Matanurani, Jakarta – Terkait kedaulatan pangan, Serikat Petani Indonesia (PI) menyoroti sejumlah fenomena yang sangat merugikan petani sepanjang 2024. Impor pangan dipermudah, harga pangan tak stabil dan maraknya privatisasi, liberalisasi dan korporatisasi pangan.
Ketua Umum SPI, Henry Saragih mengatakan, impor pangan adalah solusi palsu yang terus dikerjakan pemerintah era Jokowi. Terkhusus untuk pangan strategis seperti beras, kedelai, jagung, gula, daging sapi, bawang putih, dan garam.
“Kedelai di rentang 2015-2024, Indonesia mengimpor 2-2,6 juta ton.

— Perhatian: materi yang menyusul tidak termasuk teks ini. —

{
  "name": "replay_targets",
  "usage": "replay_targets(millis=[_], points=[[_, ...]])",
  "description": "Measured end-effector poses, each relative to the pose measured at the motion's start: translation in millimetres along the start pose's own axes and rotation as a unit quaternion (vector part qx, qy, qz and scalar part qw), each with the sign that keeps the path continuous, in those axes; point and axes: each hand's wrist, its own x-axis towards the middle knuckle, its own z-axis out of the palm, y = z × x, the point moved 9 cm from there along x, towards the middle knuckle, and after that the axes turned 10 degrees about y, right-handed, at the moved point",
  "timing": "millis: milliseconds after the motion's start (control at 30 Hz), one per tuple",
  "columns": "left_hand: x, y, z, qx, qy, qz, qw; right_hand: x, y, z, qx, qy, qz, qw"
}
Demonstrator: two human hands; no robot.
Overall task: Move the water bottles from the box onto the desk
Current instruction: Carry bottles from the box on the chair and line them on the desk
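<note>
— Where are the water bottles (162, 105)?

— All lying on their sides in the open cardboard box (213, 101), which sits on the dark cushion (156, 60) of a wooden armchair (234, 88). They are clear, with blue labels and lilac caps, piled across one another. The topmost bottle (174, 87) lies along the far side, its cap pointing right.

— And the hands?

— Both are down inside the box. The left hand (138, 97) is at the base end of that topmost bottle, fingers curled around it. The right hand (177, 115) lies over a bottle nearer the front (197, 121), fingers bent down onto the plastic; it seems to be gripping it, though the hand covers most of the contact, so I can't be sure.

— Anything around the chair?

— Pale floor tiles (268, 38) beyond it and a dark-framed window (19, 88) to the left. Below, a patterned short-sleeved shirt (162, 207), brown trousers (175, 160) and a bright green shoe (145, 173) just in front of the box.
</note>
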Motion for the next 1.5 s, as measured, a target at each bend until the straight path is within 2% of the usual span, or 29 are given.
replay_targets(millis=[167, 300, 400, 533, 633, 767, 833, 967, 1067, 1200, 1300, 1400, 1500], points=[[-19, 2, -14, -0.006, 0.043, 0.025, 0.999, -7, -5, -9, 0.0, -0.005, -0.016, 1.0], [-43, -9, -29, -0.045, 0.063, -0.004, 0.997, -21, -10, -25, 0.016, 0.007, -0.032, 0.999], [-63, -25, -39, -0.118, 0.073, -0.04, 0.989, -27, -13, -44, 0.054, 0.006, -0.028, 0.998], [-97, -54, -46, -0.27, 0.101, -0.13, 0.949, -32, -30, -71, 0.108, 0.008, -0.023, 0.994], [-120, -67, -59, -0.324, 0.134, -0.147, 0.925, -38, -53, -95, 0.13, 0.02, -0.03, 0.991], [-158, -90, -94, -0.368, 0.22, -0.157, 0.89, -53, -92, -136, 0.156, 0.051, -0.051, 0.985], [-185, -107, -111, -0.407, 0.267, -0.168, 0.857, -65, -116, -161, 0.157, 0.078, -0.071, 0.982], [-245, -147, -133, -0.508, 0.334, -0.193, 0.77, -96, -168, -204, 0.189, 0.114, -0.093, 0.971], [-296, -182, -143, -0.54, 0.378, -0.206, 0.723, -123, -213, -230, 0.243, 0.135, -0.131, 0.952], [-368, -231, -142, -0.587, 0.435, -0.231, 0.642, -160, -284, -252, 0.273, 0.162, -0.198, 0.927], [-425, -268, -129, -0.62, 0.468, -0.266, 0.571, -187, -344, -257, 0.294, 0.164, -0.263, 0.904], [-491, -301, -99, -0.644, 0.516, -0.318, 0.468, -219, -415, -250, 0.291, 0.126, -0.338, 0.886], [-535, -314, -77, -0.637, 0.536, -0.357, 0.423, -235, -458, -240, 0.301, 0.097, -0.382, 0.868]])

Untuk jagung 1,9 juta ton pada 2024, gula 5,4 juta ton, daging sapi 145 ribu ton, bawang putih 300-500 ribu ton per tahun, garam 2,4 juta ton dan beras realisasi impornya Januari-Mei 2024 sebanyak 2,755 juta ton, dan rencana Juni-Desember 2024 ada 1,596 juta ton dan masih dibuka peluang impor lanjutan sampai akhir tahun yang diperkirakan mencapai 5 juta ton,” ungkap Henry dalam Catatan Akhir Tahun Serikat Petani Indonesia tahun 2024 dengan tema ‘Reforma Agraria dan Kedaulatan Pangan Pemerintahan Jokowi Berbalik Arah’ di Jakarta, dikutip Sabtu (28/12).
Henry juga memaparkan bahwa ketidakstabilan harga pangan di era Jokowi yang memantik petani merugi besar.
Pada 2024, pemerintah menetapkan Harga Pembelian Gabah dan Beras (HPP) untuk GKP antara Rp5.000 sampai Rp6.000/kg. Harga itu tidak sebanding dengan kenaikan biaya usaha tani padi sawah konvensional yang mencapai Rp7.000/kg. Di sisi lain, pemerintah justru menaikkan Harga Eceran Tertinggi (HET), bukannya menaikkan HPP,” kata Henry.
Menurut SPI, lanjut Henry, salah satu penyebabnya fenomena-fenomena yang merugikan petani ini diakibatkan oleh pemerintah masih bergantung atau belum bisa menertibkan korporasi yang meraup keuntungan besar dalam alur distribusi nasional. Di tingkat internasional, Henry menitikberatkan peningkatan angka kelaparan global.
“Berdasarkan laporan FAO, angka kelaparan global terus meningkat pada 2017. Tahun 2023 terdapat 733,4 juta orang kelaparan di seluruh dunia dan tahun 2024 angka tersebut diproyeksikan meningkat. Hal ini dipicu oleh berbagai factor seperti faktor konflik yang terjadi di Timur Tengah dan eropa, Krisis Iklim dan masifnya perdagangan bebas,” tutur Henry.
Henry menjelaskan, Indonesia merupakan salah satu negara yang menandatangani banyak perjanjian perdagangan bebas. “Pemerintah saat ini telah menandatangani 34 perjanjian bebas, termasuk sektor pangan. Hal ini sebenarnya dampak dari lahirnya UU Nomor 6 Tahun 2023 tentang Cipta Kerja yang mengubah UU Nomor 18 Tahun 2012 tentang Pangan.
“Dihapusnya ketentuan impor pangan yang cukup ketat dalam Undang-Undang Pangan, membuat Indonesia telah dan akan lebih mudah dibanjiri oleh pangan impor,” kata Henry.
Rezim global perubahan iklim dan perbenihan, menurut Henry, menjadi faktor yang menyebabkan kerugian petani dan merusak sistem pangan.
“Krisis iklim yang memicu krisis pangan diperparah dengan solusi seputar adaptasi iklim melalui pasar karbon, biodiversity offset, konservasi hutan dan pesisir dan Climate Smart Agriculture (CSA) atau pertanian pintar iklim melalui rekayasa genetika dan penerapan DSI (Digital Sequal Information) perbenihan,” tutup Henry.(Ini).